Vicki was always the belle of the ball, but never failed to make her guests, employees, and everyone around her feel special and appreciated with gifts, tokens of appreciation, and an inherent and genuine warmth.
“Mom gave to people—not just charities. It gave her exceptional pleasure to give people money—even total strangers,” says Grubb. “She put her signature Vicki heart on all of her gifts.”
“Those hearts are all over the city,” says Jasper. “The valets at the Deerpath Inn and the waiters at E.J.’s plastered them all over their stations because she was constantly tipping them 20s and 50s that she kept in her bustier!”
Rick Esp, who tended the Mills’ property and lives for about 23 years says they treated him like one of their children.
“They even threw me a wedding!
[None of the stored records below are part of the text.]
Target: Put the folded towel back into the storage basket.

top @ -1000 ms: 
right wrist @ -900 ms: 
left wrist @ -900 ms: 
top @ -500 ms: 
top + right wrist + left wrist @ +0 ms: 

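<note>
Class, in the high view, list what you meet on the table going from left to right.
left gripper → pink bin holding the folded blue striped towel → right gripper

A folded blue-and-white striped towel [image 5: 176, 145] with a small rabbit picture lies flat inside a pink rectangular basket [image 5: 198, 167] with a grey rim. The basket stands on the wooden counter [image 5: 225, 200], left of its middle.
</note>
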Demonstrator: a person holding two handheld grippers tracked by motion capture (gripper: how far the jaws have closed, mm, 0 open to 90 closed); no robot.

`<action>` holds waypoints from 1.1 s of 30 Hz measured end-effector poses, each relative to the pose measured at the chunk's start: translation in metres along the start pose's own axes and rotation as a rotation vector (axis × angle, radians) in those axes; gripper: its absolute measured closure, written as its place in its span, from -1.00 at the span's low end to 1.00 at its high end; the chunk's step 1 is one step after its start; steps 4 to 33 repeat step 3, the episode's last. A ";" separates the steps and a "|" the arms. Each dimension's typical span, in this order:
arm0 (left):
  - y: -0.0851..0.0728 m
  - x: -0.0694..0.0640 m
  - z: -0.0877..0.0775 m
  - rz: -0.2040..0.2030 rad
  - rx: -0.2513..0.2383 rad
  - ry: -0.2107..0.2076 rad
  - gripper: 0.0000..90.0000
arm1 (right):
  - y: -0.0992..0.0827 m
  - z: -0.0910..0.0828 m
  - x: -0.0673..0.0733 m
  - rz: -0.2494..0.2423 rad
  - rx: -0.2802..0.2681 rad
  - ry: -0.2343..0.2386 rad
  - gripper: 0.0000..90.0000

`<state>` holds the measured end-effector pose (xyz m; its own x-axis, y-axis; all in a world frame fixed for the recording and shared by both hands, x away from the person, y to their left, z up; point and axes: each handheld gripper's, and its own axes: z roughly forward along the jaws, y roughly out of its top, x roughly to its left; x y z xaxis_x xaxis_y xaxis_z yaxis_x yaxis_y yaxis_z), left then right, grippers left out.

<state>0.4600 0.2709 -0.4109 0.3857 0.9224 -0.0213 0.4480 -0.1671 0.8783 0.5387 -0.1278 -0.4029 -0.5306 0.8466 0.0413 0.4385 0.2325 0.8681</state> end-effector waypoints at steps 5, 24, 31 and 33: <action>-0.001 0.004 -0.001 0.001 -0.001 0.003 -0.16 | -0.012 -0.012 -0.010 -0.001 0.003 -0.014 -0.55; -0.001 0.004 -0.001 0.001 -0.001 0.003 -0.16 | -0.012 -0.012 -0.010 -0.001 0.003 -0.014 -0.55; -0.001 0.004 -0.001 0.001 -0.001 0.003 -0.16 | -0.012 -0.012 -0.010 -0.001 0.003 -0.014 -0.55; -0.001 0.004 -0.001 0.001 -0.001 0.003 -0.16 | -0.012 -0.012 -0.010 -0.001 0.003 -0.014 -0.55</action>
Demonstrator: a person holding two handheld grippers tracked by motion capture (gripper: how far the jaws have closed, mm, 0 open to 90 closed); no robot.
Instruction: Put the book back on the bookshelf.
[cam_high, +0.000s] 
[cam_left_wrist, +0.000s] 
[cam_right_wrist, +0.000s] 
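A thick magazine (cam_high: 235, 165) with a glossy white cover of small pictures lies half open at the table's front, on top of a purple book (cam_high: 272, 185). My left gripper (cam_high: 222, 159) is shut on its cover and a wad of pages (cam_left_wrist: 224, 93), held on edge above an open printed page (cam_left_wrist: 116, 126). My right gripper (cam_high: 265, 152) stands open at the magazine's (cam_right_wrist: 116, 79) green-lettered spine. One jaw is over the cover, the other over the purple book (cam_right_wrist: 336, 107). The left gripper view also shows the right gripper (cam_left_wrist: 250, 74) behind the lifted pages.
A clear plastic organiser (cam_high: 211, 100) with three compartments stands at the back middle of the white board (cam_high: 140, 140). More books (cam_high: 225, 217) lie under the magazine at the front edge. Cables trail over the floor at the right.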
Jim said, ‘if you want me to attend you are going to have to do it here,” he says. “And that’s just how they were— generous.”
Esp, who was privy to the details of the fetes orchestrated by Vicki, loves to tell the story of how Inglenook Chablis was Vicki’s drink of choice for 30 years (it was on tap at the bar), and when the family went on vacation to France, Jim spent a small fortune importing cheap California Chablis to French wine country.
“She was a woman who could have anything she wanted, and she really loved a Big Mac,” says Esp. “We would take the Rolls through the drive through at McDonalds once a week!”
He says the couple would also be in black tie regularly attending charity events, hosting parties, and seeing friends. “They lived life fully.”
Grubb loves to share the couple’s famous exodus.
“Every night at the end of an event, Jimmy would say to Vicki, ‘Say goodnight, Vicki’ and she would say ‘Goodnight Vicki’ and that would mean it was time to go.”
So, goodnight Vicki—planet Earth will be boring as hell and considerably less sparkly without you.